Video yang dirilis Viory pada Jumat (6/2/2026) memperlihatkan padatnya aktivitas di dek kapal.
Satu per satu jet tempur lepas landas dan ada pula yang mendarat.
Pada Selasa (3/2/2026), AS mengklaim telah menembak jatuh drone Iran yang mendekati USS Abraham Lincoln.
Penembakan dilakukan oleh jet tempur F-35C di Laut Arab yang berjarak 500 mil dari pantai Iran.
Komando Pusat AS (CENTCOM) menuduh drone Shahed Iran melakukan manuver berbahaya dengan mendekati kapal induk.
Sementara, Pentagon mengklaim posisinya benar karena belayar di perairan internasional.
Dalam penembakan ini, AS memastikan tidak ada pasukan yang terluka maupun aset militer rusak.

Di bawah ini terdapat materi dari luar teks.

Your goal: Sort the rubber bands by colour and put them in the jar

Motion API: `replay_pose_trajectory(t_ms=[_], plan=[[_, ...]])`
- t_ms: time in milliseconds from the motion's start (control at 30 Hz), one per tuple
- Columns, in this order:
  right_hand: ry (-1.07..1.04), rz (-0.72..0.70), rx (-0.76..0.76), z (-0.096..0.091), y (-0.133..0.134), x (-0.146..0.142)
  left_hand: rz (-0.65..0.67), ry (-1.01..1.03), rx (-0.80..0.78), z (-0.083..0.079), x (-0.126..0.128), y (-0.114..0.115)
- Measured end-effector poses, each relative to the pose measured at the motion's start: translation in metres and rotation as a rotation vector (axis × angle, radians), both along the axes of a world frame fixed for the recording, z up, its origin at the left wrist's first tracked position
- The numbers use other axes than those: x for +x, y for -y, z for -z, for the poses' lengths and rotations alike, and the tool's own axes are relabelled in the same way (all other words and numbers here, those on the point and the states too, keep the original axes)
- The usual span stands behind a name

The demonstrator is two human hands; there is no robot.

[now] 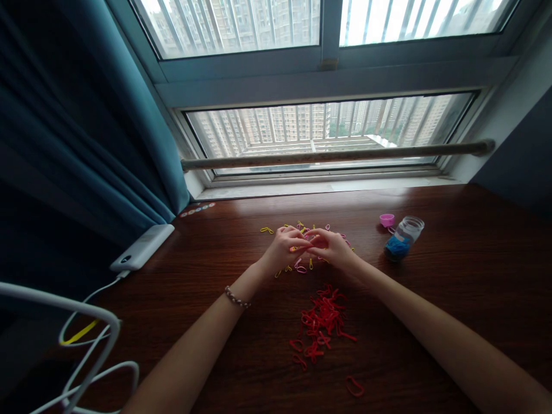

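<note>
My left hand (288, 246) and my right hand (331, 247) meet at the fingertips over a scatter of small yellow and pink loops. Both hands are closed in a pinch; what sits between the fingers is too small to make out. Yellow loops (267, 230) and pink loops (301, 268) lie around and under the hands. Nearer to me is a loose pile of red rubber bands (325, 313), with a single red band (355, 386) apart from it.
Right of my hands a clear jar (404, 237) with blue contents leans at a tilt, a pink cup-shaped piece (387, 219) behind it. At left are a white power bank (142, 247), its cable, a white tube frame (99, 310) and a blue curtain (142, 115). A rail (336, 155) crosses the window.
</note>
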State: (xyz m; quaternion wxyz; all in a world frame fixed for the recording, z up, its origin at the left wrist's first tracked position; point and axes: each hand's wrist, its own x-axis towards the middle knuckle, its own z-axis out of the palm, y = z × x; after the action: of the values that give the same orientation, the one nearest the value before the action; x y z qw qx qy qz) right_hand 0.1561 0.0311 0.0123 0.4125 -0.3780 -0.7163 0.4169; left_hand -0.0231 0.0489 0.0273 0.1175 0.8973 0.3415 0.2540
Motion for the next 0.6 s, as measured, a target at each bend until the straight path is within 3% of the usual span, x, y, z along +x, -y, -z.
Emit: replay_pose_trajectory(t_ms=[100,233,367,500,600], plan=[[-0.061,-0.045,-0.095,-0.002,-0.002,0.001,0.022,-0.012,-0.012,-0.006,0.001,0.002],[-0.032,0.088,-0.036,-0.007,-0.005,0.008,-0.018,0.028,-0.13,-0.02,-0.007,-0.001],[0.016,0.164,0.012,-0.008,-0.008,0.015,-0.043,-0.071,-0.452,-0.038,-0.024,-0.005],[0.146,0.252,0.142,-0.006,-0.013,0.021,0.16,-0.247,-0.759,-0.048,-0.03,0.001],[0.204,0.34,0.169,-0.005,-0.019,0.026,0.238,-0.297,-0.95,-0.044,-0.021,0.014]])
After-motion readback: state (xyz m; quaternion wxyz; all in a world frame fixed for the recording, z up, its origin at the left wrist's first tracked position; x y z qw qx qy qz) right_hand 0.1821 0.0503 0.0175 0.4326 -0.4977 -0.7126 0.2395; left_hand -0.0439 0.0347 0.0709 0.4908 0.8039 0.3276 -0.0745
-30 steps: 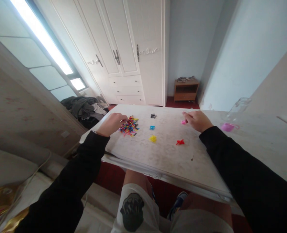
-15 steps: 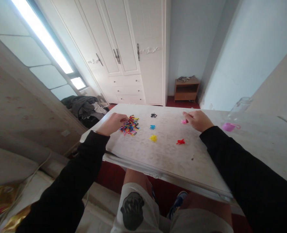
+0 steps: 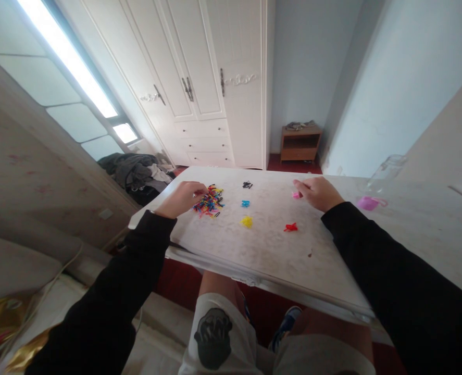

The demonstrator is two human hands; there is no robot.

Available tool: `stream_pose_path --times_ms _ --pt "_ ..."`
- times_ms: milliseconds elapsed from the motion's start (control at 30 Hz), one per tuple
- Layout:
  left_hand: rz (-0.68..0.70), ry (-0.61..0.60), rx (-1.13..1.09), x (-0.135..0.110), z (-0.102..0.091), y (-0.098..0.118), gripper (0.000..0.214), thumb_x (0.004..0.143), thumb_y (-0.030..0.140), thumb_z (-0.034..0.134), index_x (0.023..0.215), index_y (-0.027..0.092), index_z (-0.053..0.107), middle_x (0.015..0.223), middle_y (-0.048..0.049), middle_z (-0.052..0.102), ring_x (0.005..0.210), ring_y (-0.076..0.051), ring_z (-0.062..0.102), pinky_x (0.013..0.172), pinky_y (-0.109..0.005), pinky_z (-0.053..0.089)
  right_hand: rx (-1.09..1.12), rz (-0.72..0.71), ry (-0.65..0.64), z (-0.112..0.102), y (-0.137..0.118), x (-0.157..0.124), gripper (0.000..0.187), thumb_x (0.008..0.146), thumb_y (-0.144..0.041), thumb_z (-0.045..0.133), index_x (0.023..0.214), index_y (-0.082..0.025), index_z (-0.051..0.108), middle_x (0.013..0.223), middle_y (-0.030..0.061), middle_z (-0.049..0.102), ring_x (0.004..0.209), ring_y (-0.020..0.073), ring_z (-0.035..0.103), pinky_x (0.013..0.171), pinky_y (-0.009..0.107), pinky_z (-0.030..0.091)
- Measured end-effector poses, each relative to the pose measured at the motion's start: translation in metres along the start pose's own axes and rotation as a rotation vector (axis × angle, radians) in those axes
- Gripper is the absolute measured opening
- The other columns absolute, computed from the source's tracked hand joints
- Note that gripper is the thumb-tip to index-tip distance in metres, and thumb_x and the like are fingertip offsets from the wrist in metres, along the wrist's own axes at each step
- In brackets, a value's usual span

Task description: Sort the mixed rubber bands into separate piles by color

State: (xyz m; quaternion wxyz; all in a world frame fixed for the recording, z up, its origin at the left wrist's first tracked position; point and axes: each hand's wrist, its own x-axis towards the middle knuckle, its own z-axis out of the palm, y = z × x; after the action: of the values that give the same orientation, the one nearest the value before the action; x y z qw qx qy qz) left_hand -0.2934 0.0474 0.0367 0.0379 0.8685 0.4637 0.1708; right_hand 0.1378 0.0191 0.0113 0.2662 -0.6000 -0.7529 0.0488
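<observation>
Left hand (image 3: 182, 198) lies curled, fingertips at the edge of the mixed pile (image 3: 209, 202); whether it pinches anything I cannot tell. Right hand (image 3: 319, 193) is loosely closed, fingertips touching the pink bits (image 3: 295, 195), grip unclear. Between them on the table (image 3: 270, 250) lie black bits (image 3: 247, 185), blue bits (image 3: 245, 203), yellow bits (image 3: 247, 222) and red bits (image 3: 290, 227)

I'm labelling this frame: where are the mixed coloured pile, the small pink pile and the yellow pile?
mixed coloured pile (image 3: 209, 202), head view, middle of the heap.
small pink pile (image 3: 294, 196), head view, its visible left part.
yellow pile (image 3: 247, 222), head view, its centre.
</observation>
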Motion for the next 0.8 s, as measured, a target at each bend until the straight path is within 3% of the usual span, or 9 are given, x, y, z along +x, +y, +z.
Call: stream_pose_path --times_ms 200,400,800 --pt "-0.011 0.029 -0.017 0.0 0.002 -0.004 0.021 0.082 0.02 0.06 0.092 0.017 0.078 0.091 -0.0073 0.079 0.082 -0.02 0.07 0.081 -0.031 0.054 0.005 -0.008 -0.01 0.0 0.0 0.0 0.057 0.099 -0.049 0.041 0.052 -0.022 0.059 0.059 0.0092 0.069 0.061 0.0211 0.058 0.064 0.035 0.034" --pt "-0.018 0.081 0.002 0.0 0.0 -0.007 0.02 0.079 0.02 0.064 0.091 0.017 0.079 0.083 -0.0061 0.078 0.078 -0.02 0.07 0.079 -0.031 0.053 0.034 -0.011 -0.008 0.0 -0.001 0.0 0.056 0.097 -0.05 0.041 0.051 -0.022 0.057 0.056 0.0083 0.065 0.057 0.0198 0.052 0.062 0.035 0.031" --pt "-0.021 0.054 -0.047 -0.005 -0.001 0.005 0.019 0.082 0.023 0.062 0.09 0.018 0.079 0.086 -0.0057 0.081 0.081 -0.02 0.073 0.079 -0.03 0.054 0.056 -0.026 0.007 0.003 0.001 0.001 0.055 0.096 -0.049 0.043 0.049 -0.023 0.056 0.053 0.0069 0.061 0.055 0.0192 0.05 0.062 0.035 0.03"
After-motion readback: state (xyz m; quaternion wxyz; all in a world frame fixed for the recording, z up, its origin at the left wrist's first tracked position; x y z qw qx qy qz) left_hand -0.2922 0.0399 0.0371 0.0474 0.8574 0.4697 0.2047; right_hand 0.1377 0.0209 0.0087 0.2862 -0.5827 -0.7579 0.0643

Sementara Iran tak kunjung memberikan komentar.
Juru bicara Gedung Putih, Karoline Leavitt mengatakan bahwa keputusan menembak drone sudah tepat.
Hal itu semata-mata demi melindungi pasukan serta peralatan militer AS di Timur Tengah.
Leavitt menekankan bahwa Presiden AS Donald Trump tetap mempertimbangkan opsi militer terhadap Iran.
Namun, ia masih berharap ketegangan bisa mereda lewat diplomasi.